RALEIGH, NC—North Carolina’s largest school district continues to feel the impact of pandemic-related reductions in its student population, and those impacts will be felt for at around a decade, according to a report presented to the Wake County Board of Education on Wednesday, Feb. 9.

Despite the fact that Wake County’s population is growing by 62 people per day, the school system shrunk by about 3,000 students during the pandemic, the report from Carolina Demography revealed.

Where did those students go? To school choice alternatives. Charter school enrollments in Wake County grew by 8.9%, home schools by 20.4%, and private schools by 1.5%.

“Many families have become more involved in the day-to-day education of their children during the COVID-19 pandemic, which may change their expectations of public education,” wrote the authors of the report. “These changing expectations may lead families to choose nonpublic instruction in the future unless public instruction adapts to these new expectations of greater flexibility and individualized instruction.”

“Wake County school officials can reverse the district’s steady decline in market share in two simple steps: determine why families choose to leave the district and address identified shortcomings,” said Dr. Terry Stoops, director of the Center for Effective Education at the John Locke Foundation. “Instead, they seek to limit competition from public and nonpublic schools. It is the predictable response from a former monopoly losing its hold on a market.”

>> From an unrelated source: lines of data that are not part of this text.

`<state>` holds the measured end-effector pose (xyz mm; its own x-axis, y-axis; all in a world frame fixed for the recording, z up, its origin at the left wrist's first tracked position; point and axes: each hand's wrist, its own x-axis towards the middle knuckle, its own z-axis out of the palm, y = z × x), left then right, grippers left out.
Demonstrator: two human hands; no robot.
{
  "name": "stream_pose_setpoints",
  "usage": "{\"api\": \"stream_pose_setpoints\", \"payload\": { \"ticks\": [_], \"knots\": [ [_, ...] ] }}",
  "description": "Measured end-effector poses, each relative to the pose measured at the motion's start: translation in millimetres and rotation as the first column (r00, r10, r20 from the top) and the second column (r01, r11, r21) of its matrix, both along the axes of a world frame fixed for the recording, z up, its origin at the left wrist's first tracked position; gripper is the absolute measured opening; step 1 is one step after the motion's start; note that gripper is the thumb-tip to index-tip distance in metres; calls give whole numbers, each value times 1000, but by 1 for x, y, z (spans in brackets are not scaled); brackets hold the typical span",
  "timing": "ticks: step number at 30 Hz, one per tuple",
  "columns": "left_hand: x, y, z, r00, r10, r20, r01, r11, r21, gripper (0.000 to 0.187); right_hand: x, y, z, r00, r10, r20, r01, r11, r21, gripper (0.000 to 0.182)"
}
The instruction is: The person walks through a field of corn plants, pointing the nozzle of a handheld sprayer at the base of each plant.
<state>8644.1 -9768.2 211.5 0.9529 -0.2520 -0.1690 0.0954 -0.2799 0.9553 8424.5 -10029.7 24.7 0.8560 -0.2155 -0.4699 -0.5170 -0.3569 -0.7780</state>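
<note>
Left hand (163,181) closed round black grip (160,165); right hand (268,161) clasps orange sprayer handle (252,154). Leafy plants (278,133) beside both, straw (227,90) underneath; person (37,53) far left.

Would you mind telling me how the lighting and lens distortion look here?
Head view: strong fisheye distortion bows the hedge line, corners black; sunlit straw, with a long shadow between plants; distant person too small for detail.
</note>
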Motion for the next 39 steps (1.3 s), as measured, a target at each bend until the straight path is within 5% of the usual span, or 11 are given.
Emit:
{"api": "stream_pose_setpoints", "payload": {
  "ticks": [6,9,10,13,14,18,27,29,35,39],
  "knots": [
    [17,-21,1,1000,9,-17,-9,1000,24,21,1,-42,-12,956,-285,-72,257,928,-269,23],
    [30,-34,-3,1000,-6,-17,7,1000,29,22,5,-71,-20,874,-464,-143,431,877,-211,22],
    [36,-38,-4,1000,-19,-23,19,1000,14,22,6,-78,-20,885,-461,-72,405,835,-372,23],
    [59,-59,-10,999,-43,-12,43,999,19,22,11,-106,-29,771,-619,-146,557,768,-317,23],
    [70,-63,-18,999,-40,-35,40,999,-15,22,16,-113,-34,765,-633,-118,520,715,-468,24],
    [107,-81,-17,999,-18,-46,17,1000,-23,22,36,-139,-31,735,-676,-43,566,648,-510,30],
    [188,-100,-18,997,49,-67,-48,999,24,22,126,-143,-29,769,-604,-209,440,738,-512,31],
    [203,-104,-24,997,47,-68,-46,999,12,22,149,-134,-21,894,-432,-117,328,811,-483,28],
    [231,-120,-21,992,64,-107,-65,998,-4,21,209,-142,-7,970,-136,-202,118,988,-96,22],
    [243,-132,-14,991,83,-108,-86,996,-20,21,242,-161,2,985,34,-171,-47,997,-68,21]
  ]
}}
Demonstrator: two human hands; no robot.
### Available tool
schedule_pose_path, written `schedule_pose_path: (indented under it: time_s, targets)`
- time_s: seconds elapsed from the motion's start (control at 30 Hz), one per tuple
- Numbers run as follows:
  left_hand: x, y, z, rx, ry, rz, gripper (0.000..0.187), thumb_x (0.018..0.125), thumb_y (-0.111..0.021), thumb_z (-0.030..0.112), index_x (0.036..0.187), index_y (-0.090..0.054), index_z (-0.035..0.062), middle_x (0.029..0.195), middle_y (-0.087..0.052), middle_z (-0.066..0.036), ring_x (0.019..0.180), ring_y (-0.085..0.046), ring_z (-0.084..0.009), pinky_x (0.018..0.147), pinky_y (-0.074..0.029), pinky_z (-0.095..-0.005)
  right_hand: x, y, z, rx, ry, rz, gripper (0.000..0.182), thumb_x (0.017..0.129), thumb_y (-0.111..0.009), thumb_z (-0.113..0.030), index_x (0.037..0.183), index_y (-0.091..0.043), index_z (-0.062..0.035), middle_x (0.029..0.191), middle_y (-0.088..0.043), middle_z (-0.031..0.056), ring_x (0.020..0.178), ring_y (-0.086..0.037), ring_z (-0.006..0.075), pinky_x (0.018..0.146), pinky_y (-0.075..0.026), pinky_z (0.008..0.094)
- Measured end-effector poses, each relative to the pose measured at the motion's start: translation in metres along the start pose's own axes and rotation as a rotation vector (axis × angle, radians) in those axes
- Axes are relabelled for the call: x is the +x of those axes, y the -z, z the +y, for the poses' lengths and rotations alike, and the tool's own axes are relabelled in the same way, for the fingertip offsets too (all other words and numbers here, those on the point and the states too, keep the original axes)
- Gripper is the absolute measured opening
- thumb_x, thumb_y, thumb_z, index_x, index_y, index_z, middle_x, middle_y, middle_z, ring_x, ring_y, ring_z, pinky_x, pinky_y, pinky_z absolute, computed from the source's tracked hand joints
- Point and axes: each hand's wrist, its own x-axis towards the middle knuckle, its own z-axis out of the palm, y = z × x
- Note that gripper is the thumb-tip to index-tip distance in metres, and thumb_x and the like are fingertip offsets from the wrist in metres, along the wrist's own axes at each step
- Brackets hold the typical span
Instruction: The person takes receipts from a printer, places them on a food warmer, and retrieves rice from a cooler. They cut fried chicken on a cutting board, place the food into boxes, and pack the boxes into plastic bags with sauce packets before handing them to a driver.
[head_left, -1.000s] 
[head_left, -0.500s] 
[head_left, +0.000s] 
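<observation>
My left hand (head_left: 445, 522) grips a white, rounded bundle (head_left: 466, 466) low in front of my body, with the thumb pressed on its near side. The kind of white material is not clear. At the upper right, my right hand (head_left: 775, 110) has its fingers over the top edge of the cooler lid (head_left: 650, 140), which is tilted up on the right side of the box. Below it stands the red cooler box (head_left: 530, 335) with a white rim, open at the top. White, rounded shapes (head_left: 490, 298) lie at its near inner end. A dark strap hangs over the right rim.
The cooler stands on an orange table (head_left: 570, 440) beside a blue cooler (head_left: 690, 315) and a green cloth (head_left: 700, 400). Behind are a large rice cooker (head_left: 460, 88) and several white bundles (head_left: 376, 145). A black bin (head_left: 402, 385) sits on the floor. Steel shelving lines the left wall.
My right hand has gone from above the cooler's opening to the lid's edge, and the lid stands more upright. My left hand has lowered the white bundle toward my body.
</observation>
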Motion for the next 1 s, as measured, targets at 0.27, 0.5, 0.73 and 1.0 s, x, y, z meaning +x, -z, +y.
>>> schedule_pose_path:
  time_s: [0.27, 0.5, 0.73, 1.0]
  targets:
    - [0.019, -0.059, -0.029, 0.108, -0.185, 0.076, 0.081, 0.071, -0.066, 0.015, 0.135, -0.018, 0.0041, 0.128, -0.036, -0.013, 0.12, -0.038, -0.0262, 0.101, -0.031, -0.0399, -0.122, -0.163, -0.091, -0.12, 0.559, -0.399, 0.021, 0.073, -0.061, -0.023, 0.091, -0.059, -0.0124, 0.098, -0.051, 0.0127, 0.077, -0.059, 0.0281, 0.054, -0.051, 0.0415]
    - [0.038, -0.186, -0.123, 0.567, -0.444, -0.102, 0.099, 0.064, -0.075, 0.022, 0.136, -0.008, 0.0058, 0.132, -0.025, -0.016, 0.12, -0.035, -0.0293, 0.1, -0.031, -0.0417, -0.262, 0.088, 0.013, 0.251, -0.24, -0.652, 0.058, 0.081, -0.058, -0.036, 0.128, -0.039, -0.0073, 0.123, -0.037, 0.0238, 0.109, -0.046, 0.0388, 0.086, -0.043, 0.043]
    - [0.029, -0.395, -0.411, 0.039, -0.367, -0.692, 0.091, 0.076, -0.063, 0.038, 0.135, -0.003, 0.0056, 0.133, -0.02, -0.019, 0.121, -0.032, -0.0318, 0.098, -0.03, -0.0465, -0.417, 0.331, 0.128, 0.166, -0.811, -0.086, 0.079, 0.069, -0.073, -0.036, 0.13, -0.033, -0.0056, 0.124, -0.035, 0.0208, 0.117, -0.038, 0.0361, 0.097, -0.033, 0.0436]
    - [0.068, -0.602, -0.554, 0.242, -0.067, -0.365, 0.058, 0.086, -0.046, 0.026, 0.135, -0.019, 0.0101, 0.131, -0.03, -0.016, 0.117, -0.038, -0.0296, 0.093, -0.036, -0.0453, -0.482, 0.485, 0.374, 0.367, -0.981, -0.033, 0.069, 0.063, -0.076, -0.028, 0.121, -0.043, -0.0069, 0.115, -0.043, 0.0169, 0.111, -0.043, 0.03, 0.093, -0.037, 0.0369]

The report additionally found:

  • “Rapid expansion of charter schools: Between the 2013-14 and 2020-21 school years, Wake charter school enrollments more than doubled, rising from 6,733 to 14,490, an increase of 115%. Charter school market share rose from 3.6% to 7.0% over this time.”
  • “Growth of home schools: Between 2013-14 and 2020-21, home school enrollments in Wake County grew from 9,559 to 16,347, an increase of 71%. Home school market share rose from 5.1% to 7.9% over this time.”
  • “Steady growth in private school enrollments: Between 2013-14 and 2020-21, private school enrollments rose from 16,249 to 19,385, an increase of 3,136 or 19.3%. With this growth, private schools regained market share from their post-Great Recession low of 8.7% in 2013-14. As of 2020-21, they were at 9.3%.”

Statewide, public school enrollments plummeted by 63,000 students in the 2020-2021 school year. That figure rebounded by 12,571 enrollments for the 2021-2022 school year, an improvement that still leaves districts well short of pre-pandemic levels.